WHAT IS EXPECTED:
Retype the material so that each line matches the original exactly.

DATA BLOCK:
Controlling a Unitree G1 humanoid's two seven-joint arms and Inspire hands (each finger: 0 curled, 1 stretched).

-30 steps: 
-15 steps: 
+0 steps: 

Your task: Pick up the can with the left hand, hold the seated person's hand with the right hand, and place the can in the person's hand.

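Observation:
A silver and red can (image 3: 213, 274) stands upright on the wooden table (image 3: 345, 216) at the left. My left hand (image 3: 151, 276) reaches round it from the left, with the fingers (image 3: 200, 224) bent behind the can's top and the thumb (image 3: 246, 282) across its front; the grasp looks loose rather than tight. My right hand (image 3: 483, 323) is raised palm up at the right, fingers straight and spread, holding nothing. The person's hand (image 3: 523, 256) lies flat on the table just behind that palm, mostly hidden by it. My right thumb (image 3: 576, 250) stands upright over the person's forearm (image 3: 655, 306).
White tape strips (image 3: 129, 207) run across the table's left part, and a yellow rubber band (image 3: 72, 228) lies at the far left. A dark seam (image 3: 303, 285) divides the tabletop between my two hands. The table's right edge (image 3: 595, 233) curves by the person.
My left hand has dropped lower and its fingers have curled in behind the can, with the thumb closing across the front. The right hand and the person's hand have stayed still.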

SOLUTION FOR THIS EXERCISE:
Controlling a Unitree G1 humanoid's two seven-joint arms and Inspire hands (each finger: 0 curled, 1 stretched).

-30 steps: 
-15 steps: 
+0 steps: 

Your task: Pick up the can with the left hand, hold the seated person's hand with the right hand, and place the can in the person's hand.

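Observation:
A silver and red can (image 3: 213, 274) stands upright on the wooden table (image 3: 345, 216) at the left. My left hand (image 3: 151, 276) reaches round it from the left, with the fingers (image 3: 200, 224) bent behind the can's top and the thumb (image 3: 246, 282) across its front; the grasp looks loose rather than tight. My right hand (image 3: 483, 323) is raised palm up at the right, fingers straight and spread, holding nothing. The person's hand (image 3: 523, 256) lies flat on the table just behind that palm, mostly hidden by it. My right thumb (image 3: 576, 250) stands upright over the person's forearm (image 3: 655, 306).
White tape strips (image 3: 129, 207) run across the table's left part, and a yellow rubber band (image 3: 72, 228) lies at the far left. A dark seam (image 3: 303, 285) divides the tabletop between my two hands. The table's right edge (image 3: 595, 233) curves by the person.
My left hand has dropped lower and its fingers have curled in behind the can, with the thumb closing across the front. The right hand and the person's hand have stayed still.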

This answer has now been given in full.